# EXERCISE INSTRUCTIONS:
When you reach a picture, pass over it; otherwise repeat the listing word for word.

# GIVEN MATERIAL:
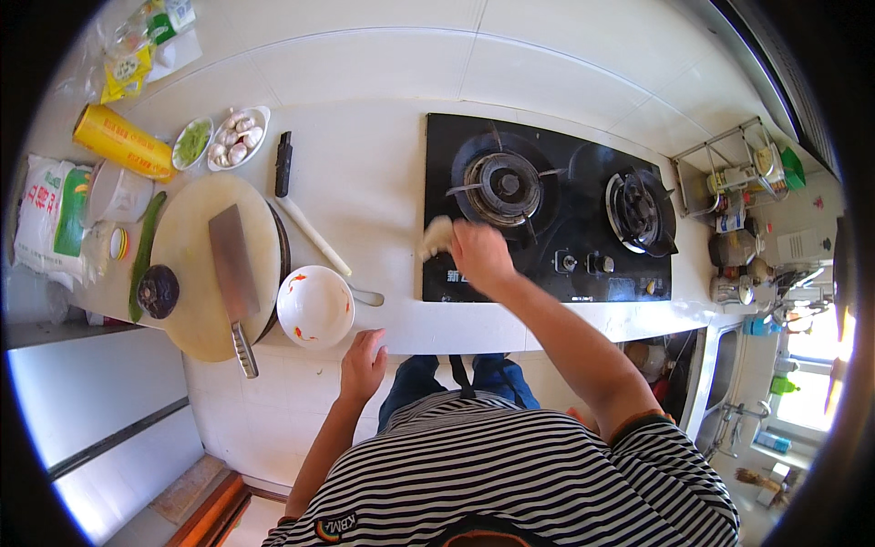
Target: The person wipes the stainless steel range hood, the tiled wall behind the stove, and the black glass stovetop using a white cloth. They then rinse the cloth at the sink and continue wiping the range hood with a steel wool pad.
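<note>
My right hand (482,260) grips a crumpled beige thing (437,236), blurred and probably a cloth, at the left edge of the black gas stove (577,161). Holding nothing, my left hand (362,362) rests at the counter's front edge with its thumb apart. Just beyond its fingers stands a white bowl (316,308) with painted red fish. A spoon handle (368,296) shows beside the bowl, its other end hidden. A pale rolling pin (314,236) lies behind the bowl, close to a dark-handled utensil (284,164).
On the round cutting board (191,287) lies a cleaver (234,267), its handle past the front edge. An eggplant (158,291), a cucumber (145,253), a dish of garlic (236,140) and a yellow roll box (124,143) are at left. A wire rack (728,167) stands right of the stove.
</note>
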Demonstrator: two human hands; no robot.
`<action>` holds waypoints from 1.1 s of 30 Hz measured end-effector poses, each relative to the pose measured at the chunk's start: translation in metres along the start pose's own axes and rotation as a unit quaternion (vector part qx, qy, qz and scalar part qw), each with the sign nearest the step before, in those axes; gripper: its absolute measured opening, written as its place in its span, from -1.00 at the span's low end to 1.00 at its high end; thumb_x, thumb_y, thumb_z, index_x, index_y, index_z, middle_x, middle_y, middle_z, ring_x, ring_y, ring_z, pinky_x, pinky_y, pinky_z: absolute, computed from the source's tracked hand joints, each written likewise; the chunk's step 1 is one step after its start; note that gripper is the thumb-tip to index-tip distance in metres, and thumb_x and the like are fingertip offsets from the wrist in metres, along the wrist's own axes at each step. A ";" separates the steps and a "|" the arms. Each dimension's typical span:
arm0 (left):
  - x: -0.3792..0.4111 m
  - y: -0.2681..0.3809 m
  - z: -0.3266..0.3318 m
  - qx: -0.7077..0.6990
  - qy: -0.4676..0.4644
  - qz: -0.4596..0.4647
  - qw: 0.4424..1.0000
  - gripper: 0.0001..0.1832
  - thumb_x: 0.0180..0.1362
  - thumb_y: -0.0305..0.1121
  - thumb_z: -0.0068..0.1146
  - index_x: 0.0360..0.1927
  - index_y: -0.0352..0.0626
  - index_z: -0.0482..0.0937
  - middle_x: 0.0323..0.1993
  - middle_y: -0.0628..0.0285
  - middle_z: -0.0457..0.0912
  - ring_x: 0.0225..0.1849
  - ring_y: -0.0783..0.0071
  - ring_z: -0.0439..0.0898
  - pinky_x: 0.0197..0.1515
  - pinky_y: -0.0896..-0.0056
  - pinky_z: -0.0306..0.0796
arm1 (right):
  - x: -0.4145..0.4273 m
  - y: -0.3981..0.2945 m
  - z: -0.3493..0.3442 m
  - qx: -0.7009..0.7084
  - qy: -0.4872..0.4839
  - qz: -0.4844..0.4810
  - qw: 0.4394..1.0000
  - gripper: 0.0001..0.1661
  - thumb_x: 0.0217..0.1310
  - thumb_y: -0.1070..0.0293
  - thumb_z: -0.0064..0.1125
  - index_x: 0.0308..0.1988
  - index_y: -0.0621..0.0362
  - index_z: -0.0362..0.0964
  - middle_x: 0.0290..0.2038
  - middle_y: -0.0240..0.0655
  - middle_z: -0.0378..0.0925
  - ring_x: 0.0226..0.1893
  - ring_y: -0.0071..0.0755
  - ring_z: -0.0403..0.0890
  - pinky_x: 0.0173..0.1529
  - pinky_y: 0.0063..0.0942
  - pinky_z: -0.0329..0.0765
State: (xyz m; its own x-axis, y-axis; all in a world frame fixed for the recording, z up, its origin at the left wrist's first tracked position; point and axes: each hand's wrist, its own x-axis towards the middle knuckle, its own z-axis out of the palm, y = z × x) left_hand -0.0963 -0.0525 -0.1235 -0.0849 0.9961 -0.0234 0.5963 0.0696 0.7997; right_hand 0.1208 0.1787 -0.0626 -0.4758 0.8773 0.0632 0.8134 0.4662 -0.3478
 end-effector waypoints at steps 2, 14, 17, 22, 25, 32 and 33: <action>0.000 -0.003 0.000 0.003 0.009 -0.011 1.000 -0.65 0.14 -0.56 0.11 0.04 -0.28 0.54 -0.07 -0.03 0.59 -0.10 0.07 0.62 -0.02 0.22 0.50 | 0.053 -0.006 -0.013 -0.008 0.067 -0.046 0.997 -0.84 0.14 0.37 0.13 -0.28 0.20 0.39 -0.38 -0.07 0.57 -0.33 0.05 0.62 -0.23 -0.08 0.60; -0.044 -0.008 -0.001 -0.033 0.068 -0.108 0.991 -0.67 0.15 -0.59 0.07 0.02 -0.28 0.55 -0.11 -0.01 0.61 -0.17 0.12 0.64 -0.06 0.24 0.50 | 0.175 0.022 0.086 -0.367 -0.216 -0.165 0.890 -0.75 0.19 0.33 0.09 -0.19 0.06 0.66 -0.17 -0.29 0.69 0.07 -0.19 0.54 0.16 0.16 0.29; -0.044 -0.009 0.001 -0.044 0.067 -0.114 0.990 -0.67 0.15 -0.59 0.07 0.02 -0.28 0.56 -0.13 0.00 0.61 -0.18 0.12 0.64 -0.07 0.24 0.50 | 0.155 -0.002 0.089 -0.383 -0.263 -0.183 0.866 -0.69 0.21 0.30 0.09 -0.10 0.06 0.65 -0.15 -0.26 0.69 0.04 -0.07 0.58 0.25 0.20 0.19; -0.020 0.000 0.004 -0.043 0.053 -0.070 0.995 -0.68 0.16 -0.59 0.07 0.02 -0.28 0.56 -0.16 0.00 0.61 -0.18 0.12 0.63 -0.08 0.25 0.49 | 0.068 -0.017 0.111 -0.446 -0.237 -0.275 0.818 -0.65 0.23 0.28 0.06 -0.08 0.10 0.67 -0.06 -0.21 0.65 -0.02 0.12 0.58 0.22 0.33 0.17; -0.001 0.011 0.003 -0.052 0.040 -0.046 0.997 -0.67 0.16 -0.59 0.08 0.03 -0.27 0.55 -0.15 0.00 0.61 -0.18 0.11 0.63 -0.08 0.25 0.49 | 0.013 -0.034 0.087 -0.423 -0.224 -0.342 0.809 -0.65 0.13 0.25 0.10 -0.18 0.16 0.69 -0.19 -0.14 0.66 -0.08 0.19 0.57 0.23 0.27 0.16; 0.024 0.021 0.012 -0.048 0.010 -0.010 0.999 -0.67 0.14 -0.52 0.12 0.02 -0.23 0.54 -0.13 -0.01 0.60 -0.13 -0.03 0.59 -0.05 0.18 0.49 | -0.087 0.016 0.063 -0.396 -0.161 -0.300 0.853 -0.71 0.08 0.24 0.12 -0.31 0.12 0.70 -0.34 -0.19 0.63 -0.02 0.03 0.50 0.20 0.04 0.18; 0.025 0.022 0.013 -0.043 0.004 -0.005 0.999 -0.66 0.14 -0.55 0.12 0.02 -0.23 0.54 -0.13 -0.01 0.60 -0.13 0.02 0.61 -0.06 0.20 0.49 | -0.097 0.024 0.058 -0.406 -0.158 -0.280 0.856 -0.71 0.08 0.24 0.12 -0.30 0.13 0.70 -0.33 -0.19 0.63 -0.02 0.01 0.49 0.20 0.04 0.18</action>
State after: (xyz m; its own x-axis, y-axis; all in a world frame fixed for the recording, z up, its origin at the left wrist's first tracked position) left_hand -0.0750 -0.0255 -0.1147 -0.0958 0.9950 -0.0269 0.5239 0.0733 0.8486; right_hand 0.1669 0.0979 -0.1314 -0.8293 0.4760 -0.2927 0.3322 0.8412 0.4267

# TASK ANSWER:
Target: The person wipes the stainless steel range hood, the tiled wall behind the stove, and the black glass stovetop using a white cloth. They then rinse the cloth at the sink and continue wiping the range hood with a steel wool pad.
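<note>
My right hand (482,260) grips a crumpled beige thing (437,236), blurred and probably a cloth, at the left edge of the black gas stove (577,161). Holding nothing, my left hand (362,362) rests at the counter's front edge with its thumb apart. Just beyond its fingers stands a white bowl (316,308) with painted red fish. A spoon handle (368,296) shows beside the bowl, its other end hidden. A pale rolling pin (314,236) lies behind the bowl, close to a dark-handled utensil (284,164).
On the round cutting board (191,287) lies a cleaver (234,267), its handle past the front edge. An eggplant (158,291), a cucumber (145,253), a dish of garlic (236,140) and a yellow roll box (124,143) are at left. A wire rack (728,167) stands right of the stove.
</note>
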Demonstrator: two human hands; no robot.
`<action>` holds waypoints from 1.1 s of 30 Hz measured end-effector poses, each relative to the pose measured at the chunk's start: translation in metres along the start pose's own axes and rotation as a unit quaternion (vector part qx, qy, qz and scalar part qw), each with the sign nearest the step before, in those axes; gripper: its absolute measured opening, written as its place in its span, from -1.00 at the span's low end to 1.00 at its high end; thumb_x, thumb_y, thumb_z, index_x, index_y, index_z, middle_x, middle_y, middle_z, ring_x, ring_y, ring_z, pinky_x, pinky_y, pinky_z: absolute, computed from the source's tracked hand joints, each written likewise; the chunk's step 1 is one step after its start; note that gripper is the thumb-tip to index-tip distance in metres, and thumb_x and the like are fingertip offsets from the wrist in metres, along the wrist's own axes at each step. A ";" separates the steps and a "|" the arms. Each dimension's typical span:
arm0 (left):
  - x: -0.3792..0.4111 m
  - y: -0.2681..0.3809 m
  - z: -0.3266..0.3318 m
  - qx: -0.7077..0.6990
  - qy: -0.4676..0.4644
  - qz: -0.4596..0.4647
  - qw: 0.4424..1.0000
  - gripper: 0.0001..0.1832
  - thumb_x: 0.0180..0.1362
  - thumb_y: -0.0305..0.1121
  - thumb_z: -0.0068..0.1146
  - index_x: 0.0360..0.1927
  - index_y: -0.0352..0.0626
  - index_z: -0.0482..0.0937
  - middle_x: 0.0323..0.1993
  - middle_y: -0.0628..0.0285
  - middle_z: -0.0457..0.0912
  - ring_x: 0.0225..0.1849
  - ring_y: -0.0783..0.0071
  - ring_z: -0.0439..0.0898
  - pinky_x: 0.0197..0.1515
  - pinky_y: -0.0896..-0.0056
  - pinky_z: -0.0306..0.0796
arm1 (right):
  - x: -0.4145..0.4273 m
  - y: -0.3981..0.2945 m
  - z: -0.3493..0.3442 m
  - qx: -0.7009..0.7084
  - qy: -0.4872..0.4839
  - qz: -0.4844..0.4810
  - qw: 0.4394..1.0000
  - gripper: 0.0001..0.1661
  - thumb_x: 0.0217..0.1310
  - thumb_y: -0.1070..0.0293
  - thumb_z: -0.0064..0.1125
  - index_x: 0.0308..0.1988
  - index_y: -0.0621..0.0362
  - index_z: -0.0362..0.0964
  - middle_x: 0.0290..0.2038
  - middle_y: -0.0240..0.0655
  - middle_z: -0.0378..0.0925
  - ring_x: 0.0226..0.1893
  - ring_y: -0.0071..0.0755
  - ring_z: -0.0403..0.0890
  - pinky_x: 0.0173..0.1529
  - pinky_y: 0.0063..0.0942
  - pinky_z: -0.0329..0.0765
State: (xyz m; its own x-axis, y-axis; all in a world frame fixed for the recording, z up, its origin at the left wrist's first tracked position; point and axes: each hand's wrist, its own x-axis towards the middle knuckle, its own z-axis out of the palm, y = z × x) left_hand -0.0963 -0.0525 -0.1235 -0.0849 0.9961 -0.0234 0.5963 0.0696 0.7997; right_hand 0.1208 0.1787 -0.0626 -0.4758 0.8773 0.0632 0.8134 0.4662 -0.3478
 end-effector waypoints at steps 2, 14, 17, 22, 25, 32 and 33: <action>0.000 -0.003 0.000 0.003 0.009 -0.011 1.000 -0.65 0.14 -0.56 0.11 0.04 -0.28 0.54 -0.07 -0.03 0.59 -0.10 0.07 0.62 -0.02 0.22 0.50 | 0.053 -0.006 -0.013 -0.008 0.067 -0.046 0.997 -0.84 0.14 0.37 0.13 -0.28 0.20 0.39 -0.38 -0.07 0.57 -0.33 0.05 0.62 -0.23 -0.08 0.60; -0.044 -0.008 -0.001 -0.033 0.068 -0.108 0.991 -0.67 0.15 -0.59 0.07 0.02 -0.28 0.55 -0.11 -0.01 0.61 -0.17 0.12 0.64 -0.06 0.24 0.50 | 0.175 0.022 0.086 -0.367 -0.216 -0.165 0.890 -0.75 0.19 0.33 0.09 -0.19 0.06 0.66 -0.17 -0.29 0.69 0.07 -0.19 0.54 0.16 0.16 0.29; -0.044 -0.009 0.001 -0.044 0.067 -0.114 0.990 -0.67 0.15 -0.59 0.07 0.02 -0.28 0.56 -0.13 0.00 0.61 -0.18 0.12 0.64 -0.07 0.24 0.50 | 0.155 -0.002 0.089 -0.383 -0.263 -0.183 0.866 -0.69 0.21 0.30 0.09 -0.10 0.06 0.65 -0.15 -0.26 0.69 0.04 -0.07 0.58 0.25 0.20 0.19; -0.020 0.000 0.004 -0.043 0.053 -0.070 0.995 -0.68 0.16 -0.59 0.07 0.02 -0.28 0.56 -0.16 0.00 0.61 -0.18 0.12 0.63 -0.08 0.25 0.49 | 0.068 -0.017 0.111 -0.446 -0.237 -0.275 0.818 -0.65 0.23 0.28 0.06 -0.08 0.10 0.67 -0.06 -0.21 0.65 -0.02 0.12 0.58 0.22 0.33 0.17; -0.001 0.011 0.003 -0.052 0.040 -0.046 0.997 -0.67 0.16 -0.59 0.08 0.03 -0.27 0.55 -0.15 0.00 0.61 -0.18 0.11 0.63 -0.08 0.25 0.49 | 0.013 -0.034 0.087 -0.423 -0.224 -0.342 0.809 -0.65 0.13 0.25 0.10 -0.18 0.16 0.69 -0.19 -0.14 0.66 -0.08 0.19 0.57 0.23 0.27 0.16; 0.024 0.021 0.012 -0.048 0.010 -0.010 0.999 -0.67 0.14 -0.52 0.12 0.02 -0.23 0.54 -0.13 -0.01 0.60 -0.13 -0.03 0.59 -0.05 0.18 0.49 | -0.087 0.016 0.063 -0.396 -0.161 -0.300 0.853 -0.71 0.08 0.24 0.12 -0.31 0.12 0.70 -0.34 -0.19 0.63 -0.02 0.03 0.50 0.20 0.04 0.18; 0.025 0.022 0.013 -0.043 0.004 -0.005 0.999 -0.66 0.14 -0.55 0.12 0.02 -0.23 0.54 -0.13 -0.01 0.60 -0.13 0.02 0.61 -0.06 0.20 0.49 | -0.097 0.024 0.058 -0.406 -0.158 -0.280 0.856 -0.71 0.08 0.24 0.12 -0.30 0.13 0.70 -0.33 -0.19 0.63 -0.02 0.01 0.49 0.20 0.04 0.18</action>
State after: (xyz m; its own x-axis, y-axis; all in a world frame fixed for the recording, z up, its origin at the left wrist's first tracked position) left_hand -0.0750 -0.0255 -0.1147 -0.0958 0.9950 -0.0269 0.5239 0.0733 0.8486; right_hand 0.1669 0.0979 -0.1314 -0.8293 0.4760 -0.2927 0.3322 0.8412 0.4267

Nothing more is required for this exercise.